Central Banks Pump Cash Into Market
By MATTHEW SALTMARSH
Published: September 18, 2008
PARIS — The Federal Reserve, the European Central Bank, the Bank of Japan and other central banks significantly escalated the assistance offered to global money markets on Thursday, coordinating efforts to ease monetary constraints stemming from the turmoil emanating from Wall Street.
Richard Drew/Associated Press
Christopher Crotty worked on the floor of the New York Stock Exchange on Wednesday.
The Fed said in a statement that it had authorized a $180 billion expansion of its temporary reciprocal currency arrangements, known as swap lines, to allow banks to borrow more dollars in markets at a lower rates.
“This is clearly a very significant help and central banks are showing decisive leadership here as risk aversion is hitting the private sector,” said Julian Callow, the chief European economist at Barclays Capital in London.
The Fed also authorized increases in the existing swap lines with the European Central Bank, up to $110 billion from $55 billion, and the Swiss National Bank, up to $27 billion from $15 billion.
New swap facilities were established by the Fed with the Bank of Japan, for $60 billion; the Bank of England, for $40 billion; and the Bank of Canada for $10 billion.
“The central banks continue to work together closely and will take appropriate steps to address the ongoing pressures,” the European Central Bank said in a statement.
The concerted action followed sharp drops in financial markets amid fears of more Wall Street failures during a week that saw Lehman Brothers file for bankruptcy protection, Merrill Lynch sell itself to Bank of America and an $85 billion bailout of the insurance giant the American International Group.
At the same time, banks had drastically slowed their lending to each other via the money markets as the short rates at which they borrow surged and they sought to keep cash on their books, fearful that loans might not be repaid.
Benchmark indexes in Europe rose Thursday and short-term dollar funding costs fell after the central bank action. The FTSE-100 added 1.5 percent.
Mr. Callow at Barclays said the move showed how significant smooth operations in money markets are considered by the central banks and just how concerned policy makers are by the health of lenders.
Late Wednesday, news emerged of possible takeovers involving the investment bank Morgan Stanley and the thrift Washington Mutual. The sale of the major British mortgage lender HBOS was confirmed Thursday, reflecting the seismic change in the global financial landscape.
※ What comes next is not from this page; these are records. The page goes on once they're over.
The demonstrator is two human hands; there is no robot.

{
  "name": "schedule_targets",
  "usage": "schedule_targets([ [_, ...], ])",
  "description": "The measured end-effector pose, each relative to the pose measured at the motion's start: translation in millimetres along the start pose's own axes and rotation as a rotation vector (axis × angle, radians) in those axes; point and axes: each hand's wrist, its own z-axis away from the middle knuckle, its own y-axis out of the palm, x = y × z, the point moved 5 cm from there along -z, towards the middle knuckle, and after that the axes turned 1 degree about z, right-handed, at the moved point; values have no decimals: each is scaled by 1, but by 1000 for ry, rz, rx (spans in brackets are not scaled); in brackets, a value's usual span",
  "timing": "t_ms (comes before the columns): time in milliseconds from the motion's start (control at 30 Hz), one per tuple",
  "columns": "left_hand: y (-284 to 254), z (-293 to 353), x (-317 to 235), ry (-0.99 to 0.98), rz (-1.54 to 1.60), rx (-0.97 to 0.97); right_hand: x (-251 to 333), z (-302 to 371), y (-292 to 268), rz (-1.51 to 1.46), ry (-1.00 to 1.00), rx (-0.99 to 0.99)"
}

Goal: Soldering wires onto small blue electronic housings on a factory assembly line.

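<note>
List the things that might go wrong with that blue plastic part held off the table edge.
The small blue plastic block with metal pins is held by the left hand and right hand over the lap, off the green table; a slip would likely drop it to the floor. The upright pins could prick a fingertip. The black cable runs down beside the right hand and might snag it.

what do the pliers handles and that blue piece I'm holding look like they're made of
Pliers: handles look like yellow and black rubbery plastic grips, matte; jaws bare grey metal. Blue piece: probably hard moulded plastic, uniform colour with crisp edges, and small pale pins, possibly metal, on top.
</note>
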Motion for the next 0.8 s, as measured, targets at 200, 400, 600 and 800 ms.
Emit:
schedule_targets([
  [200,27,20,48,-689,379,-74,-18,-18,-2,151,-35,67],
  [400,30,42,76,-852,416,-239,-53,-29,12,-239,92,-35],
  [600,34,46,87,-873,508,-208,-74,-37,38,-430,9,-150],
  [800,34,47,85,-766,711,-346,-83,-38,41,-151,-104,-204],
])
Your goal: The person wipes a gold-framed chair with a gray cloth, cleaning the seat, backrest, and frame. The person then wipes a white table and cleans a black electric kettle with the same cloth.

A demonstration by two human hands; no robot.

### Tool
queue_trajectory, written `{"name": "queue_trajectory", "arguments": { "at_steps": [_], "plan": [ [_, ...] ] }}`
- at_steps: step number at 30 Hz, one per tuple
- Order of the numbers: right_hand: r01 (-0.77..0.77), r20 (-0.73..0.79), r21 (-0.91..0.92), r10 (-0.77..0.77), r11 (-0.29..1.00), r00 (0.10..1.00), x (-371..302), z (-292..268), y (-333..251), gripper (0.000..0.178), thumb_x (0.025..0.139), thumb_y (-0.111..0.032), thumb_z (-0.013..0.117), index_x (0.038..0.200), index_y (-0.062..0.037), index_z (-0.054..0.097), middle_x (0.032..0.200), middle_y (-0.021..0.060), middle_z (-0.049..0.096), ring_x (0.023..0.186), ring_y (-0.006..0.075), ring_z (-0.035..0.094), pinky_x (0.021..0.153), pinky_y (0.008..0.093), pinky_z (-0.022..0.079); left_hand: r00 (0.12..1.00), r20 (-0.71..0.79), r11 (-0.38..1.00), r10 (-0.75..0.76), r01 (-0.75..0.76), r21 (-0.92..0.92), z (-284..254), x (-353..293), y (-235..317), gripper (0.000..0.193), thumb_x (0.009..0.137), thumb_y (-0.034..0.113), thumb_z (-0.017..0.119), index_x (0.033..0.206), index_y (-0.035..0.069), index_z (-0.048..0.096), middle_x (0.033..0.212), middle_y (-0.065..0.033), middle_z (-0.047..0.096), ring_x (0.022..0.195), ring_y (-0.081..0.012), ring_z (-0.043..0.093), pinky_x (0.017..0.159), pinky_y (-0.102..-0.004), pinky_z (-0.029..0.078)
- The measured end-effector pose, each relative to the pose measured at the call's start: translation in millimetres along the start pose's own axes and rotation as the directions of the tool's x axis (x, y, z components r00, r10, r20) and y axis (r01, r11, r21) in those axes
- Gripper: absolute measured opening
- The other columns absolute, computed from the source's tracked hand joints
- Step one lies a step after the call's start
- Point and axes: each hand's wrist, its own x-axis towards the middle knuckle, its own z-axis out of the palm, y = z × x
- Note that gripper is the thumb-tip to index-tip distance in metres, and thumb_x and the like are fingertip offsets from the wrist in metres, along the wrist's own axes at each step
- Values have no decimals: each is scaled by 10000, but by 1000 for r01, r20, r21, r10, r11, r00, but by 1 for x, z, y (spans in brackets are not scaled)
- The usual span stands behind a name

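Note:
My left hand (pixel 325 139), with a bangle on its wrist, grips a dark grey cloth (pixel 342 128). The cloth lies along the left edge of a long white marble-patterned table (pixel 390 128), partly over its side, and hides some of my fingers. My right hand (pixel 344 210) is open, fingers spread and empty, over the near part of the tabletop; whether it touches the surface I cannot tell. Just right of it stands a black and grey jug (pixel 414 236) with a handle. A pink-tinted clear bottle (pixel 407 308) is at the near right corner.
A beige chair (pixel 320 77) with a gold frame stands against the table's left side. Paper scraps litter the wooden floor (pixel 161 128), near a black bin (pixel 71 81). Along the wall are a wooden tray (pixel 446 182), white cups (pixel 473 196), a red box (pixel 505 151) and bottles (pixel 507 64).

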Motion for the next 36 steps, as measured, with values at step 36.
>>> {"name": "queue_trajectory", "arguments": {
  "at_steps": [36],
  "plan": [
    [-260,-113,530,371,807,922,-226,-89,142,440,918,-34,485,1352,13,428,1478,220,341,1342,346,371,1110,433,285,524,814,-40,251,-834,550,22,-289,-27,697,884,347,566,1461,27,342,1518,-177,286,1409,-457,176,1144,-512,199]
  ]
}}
Central banks in Japan, Australia and India pumped a further $28 billion into money markets while China relaxed its monetary policy for the second time this week, Reuters reported.
South Korea sold dollars in the swap market and said it would try to halt the slide in bond prices, the Philippines intervened to support the peso and Taiwan warned it could use a state fund to prop up stocks as markets see-sawed across the region.
Still analysts said that the cash infusions did not necessarily mean that central banks would lower their benchmark short term interest rates.
“If anything,” Mr. Callow said. “this sends the signal that they are trying to achieve stability via money markets rather than by cutting short term rates.”
Michael Schubert, an analyst at Commerzbank, said: “The E.C.B. strictly separates its liquidity provision policy and the stance of monetary policy.”
“This, and possible other measures to address the pressures in money markets, do not indicate a higher probability for an E.C.B. rate cut in the foreseeable future,” Mr. Schubert said.